For Naser Said, the month of February 2011 constitutes the “dark time” in the Libyan people’s history, who must now wrest their independence from foreign states and terrorists.
A successful revolution
In turn, Adel Karmous, member of the High Council of State of Libya, underlines that the Gaddafi regime’s overthrow in February 2011 was the starting point for the new Libya’s history.
“The revolution certainly achieved its goals: the regime, which only harmed Libyans through its tyrannical character and oppression for more than 40 years, was finally overthrown.”
“Ten years ago, there was, therefore, a real revolution of the Libyan people against authoritarianism. It shouldn’t even be questioned. All the more so since a third party did not organize it: the demonstrations were spontaneous,” he explains.
According to the parliamentarian, the country’s problems after the overthrow of Gaddafi were the result of the absence of a leader to manage them.
Referring to the current situation, he adds: “The results of the dialogue, like the current situation, satisfy the majority of Libyan society. It should be understood that a political settlement only cut the way to the militarization of the political system with the election of a provisional government.
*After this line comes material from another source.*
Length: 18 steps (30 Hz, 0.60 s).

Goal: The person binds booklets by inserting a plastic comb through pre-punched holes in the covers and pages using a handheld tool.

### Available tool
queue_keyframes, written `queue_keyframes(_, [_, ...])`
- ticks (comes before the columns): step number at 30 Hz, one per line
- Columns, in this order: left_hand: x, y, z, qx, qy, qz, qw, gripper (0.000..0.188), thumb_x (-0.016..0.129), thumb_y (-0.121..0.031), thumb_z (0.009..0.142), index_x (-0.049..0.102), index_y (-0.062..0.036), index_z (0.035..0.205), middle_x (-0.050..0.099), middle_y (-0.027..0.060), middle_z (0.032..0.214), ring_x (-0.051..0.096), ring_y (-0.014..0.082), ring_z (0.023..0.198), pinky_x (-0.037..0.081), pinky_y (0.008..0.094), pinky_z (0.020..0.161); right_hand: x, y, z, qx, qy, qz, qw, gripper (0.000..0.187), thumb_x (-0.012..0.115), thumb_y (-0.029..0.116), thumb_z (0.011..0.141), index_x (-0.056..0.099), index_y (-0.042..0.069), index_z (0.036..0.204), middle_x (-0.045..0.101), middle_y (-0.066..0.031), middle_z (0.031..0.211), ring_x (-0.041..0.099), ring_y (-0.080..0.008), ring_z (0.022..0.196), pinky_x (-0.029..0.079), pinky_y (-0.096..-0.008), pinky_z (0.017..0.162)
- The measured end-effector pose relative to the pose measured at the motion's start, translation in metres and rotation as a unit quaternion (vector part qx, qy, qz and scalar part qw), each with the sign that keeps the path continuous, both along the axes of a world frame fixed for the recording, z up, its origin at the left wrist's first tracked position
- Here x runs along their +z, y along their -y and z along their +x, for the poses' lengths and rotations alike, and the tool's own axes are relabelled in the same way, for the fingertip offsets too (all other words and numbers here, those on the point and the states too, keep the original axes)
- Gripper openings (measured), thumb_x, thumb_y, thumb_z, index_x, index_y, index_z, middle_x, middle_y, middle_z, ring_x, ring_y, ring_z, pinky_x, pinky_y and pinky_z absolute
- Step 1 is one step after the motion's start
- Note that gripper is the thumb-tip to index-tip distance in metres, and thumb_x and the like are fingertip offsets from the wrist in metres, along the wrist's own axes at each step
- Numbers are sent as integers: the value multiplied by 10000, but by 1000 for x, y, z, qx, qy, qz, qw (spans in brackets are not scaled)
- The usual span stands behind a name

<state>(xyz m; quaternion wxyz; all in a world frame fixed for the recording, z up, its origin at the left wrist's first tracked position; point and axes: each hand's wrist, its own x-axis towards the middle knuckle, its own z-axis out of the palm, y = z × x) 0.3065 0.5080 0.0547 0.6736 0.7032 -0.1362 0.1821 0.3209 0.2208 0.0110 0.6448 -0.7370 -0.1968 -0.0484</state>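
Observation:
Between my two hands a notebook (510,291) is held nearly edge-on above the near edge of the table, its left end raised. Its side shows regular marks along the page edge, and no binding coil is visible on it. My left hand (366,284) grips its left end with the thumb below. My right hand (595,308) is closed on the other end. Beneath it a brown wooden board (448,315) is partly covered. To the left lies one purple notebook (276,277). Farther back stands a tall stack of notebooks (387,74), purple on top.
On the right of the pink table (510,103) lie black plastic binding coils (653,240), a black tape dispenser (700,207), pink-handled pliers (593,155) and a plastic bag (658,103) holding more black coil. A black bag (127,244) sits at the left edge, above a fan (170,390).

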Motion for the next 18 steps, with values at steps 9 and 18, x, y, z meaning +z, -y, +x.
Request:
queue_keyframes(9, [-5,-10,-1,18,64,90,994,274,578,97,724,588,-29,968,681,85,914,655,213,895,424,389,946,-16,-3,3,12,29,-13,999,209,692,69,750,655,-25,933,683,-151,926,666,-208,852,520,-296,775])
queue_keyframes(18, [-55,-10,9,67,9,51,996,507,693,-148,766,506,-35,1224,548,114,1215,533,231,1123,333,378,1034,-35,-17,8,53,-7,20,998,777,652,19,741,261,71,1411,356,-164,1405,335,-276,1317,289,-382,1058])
The new Libya is only in its infancy.”
‘The worst period in history’
However, few would deny that the past decade has been a turning point in Libyan history. Libyan writer Hussein Miftah calls the last ten years the worst years for Libyans since the country gained independence.
“The point is that Libya has only been independent for 60 years. For 40 years, she lived under the reign of Muammar Gaddafi. The past decade had turned out to be much worse than the period when Libyan independence was just established. Because the current chaos is truly unprecedented,” he says.
When asked why this happened, the expert answers: “There was no revolution. The chaos in which we live today is only a consequence of the sharing of the region by external actors. We can see this clearly if we look at what forces are present in our territory and what their objectives are”.
According to him, the only force in Libya that benefits the current situation is the Islamists.
“Branches of the Muslim Brotherhood* control part of Libyan territory. Of course, before, they couldn’t even dream of it. From now on, their activities are covered by Turkey, which sends them money or arms.”
“They also cooperate with other extremist movements of political Islam in North Africa. They, therefore, experienced a real development here,” concludes Hussein Miftah.
So far, the Libyans have only been able to take the first step towards ending the chaos in their country by electing a provisional government that will prepare the country for elections in December.